Print the data exactly as written, line for line, and leave its pictures behind.

--------

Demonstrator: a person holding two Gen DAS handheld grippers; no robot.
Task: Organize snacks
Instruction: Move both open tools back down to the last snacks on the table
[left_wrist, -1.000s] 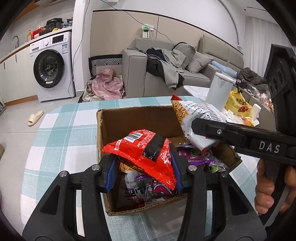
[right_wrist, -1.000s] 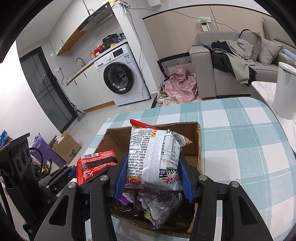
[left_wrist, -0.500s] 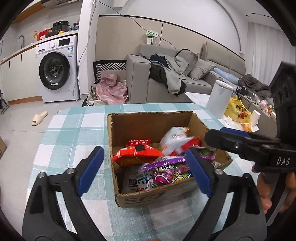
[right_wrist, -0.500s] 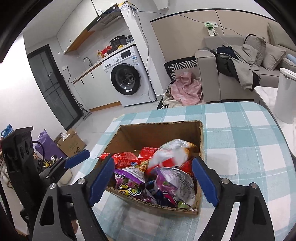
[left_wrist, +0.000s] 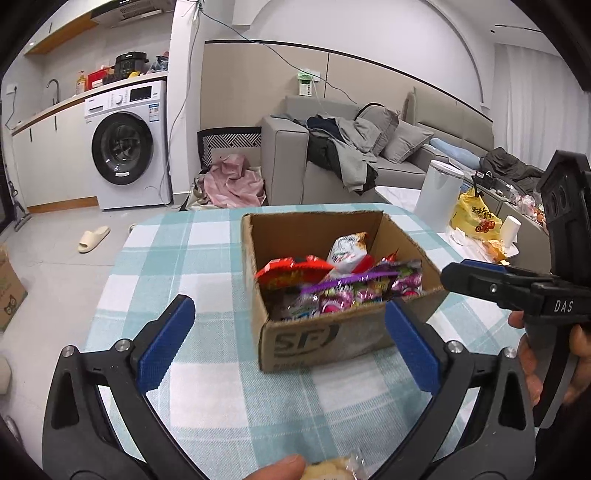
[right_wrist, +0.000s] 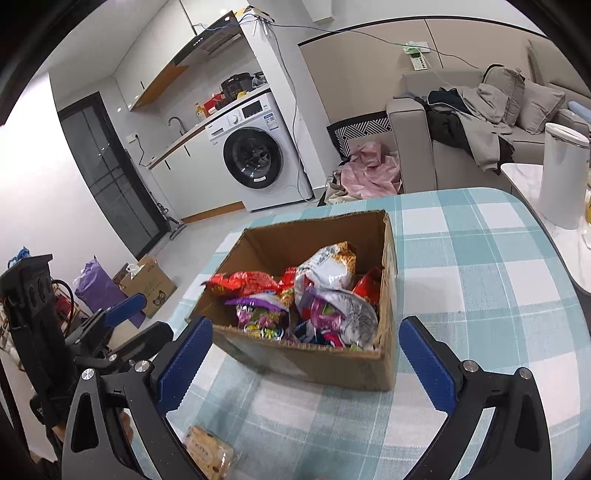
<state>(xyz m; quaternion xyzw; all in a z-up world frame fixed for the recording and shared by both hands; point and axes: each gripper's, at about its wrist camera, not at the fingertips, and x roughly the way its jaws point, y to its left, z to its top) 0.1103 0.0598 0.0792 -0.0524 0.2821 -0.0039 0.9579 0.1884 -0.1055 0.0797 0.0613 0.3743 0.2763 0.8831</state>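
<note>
Both the left gripper (left_wrist: 288, 347) and right gripper (right_wrist: 306, 365) had just been opening and gaped empty before the snack-filled cardboard box (right_wrist: 314, 363) on the table — piled packets could slide out if nudged.

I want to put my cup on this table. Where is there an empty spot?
The tablecloth is bare right of the box, toward the white bin. It is also bare left of the box, up to the table edge. The box is packed with snacks. Near the front, a wrapped biscuit lies between the open grippers.
</note>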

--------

* Output for this exercise:
Demonstrator: a person holding two Gen DAS handheld grippers; no robot.
Task: Organize snacks
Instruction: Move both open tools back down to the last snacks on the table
[left_wrist, -1.000s] 
[right_wrist, -1.000s] 
[left_wrist, -0.500s] 
[right_wrist, -0.500s] 
[left_wrist, +0.000s] 
[right_wrist, +0.000s] 
<state>(xyz m; quaternion xyzw; all in a z-up world frame fixed for the recording and shared by both hands; point and axes: each gripper's, at about its wrist camera, not at the fingertips, and x roughly the way its jaws point, y to its left, z to its top) 0.1103 0.0598 0.0792 -0.0524 0.2821 -0.0039 0.9579 0.1884 -0.1055 0.0797 0.0613 0.3743 0.2763 0.8831</state>
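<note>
Both the left gripper (left_wrist: 288, 347) and right gripper (right_wrist: 306, 365) had just been opening and gaped empty before the snack-filled cardboard box (right_wrist: 314, 363) on the table — piled packets could slide out if nudged.

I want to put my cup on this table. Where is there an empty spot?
The tablecloth is bare right of the box, toward the white bin. It is also bare left of the box, up to the table edge. The box is packed with snacks. Near the front, a wrapped biscuit lies between the open grippers.
</note>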

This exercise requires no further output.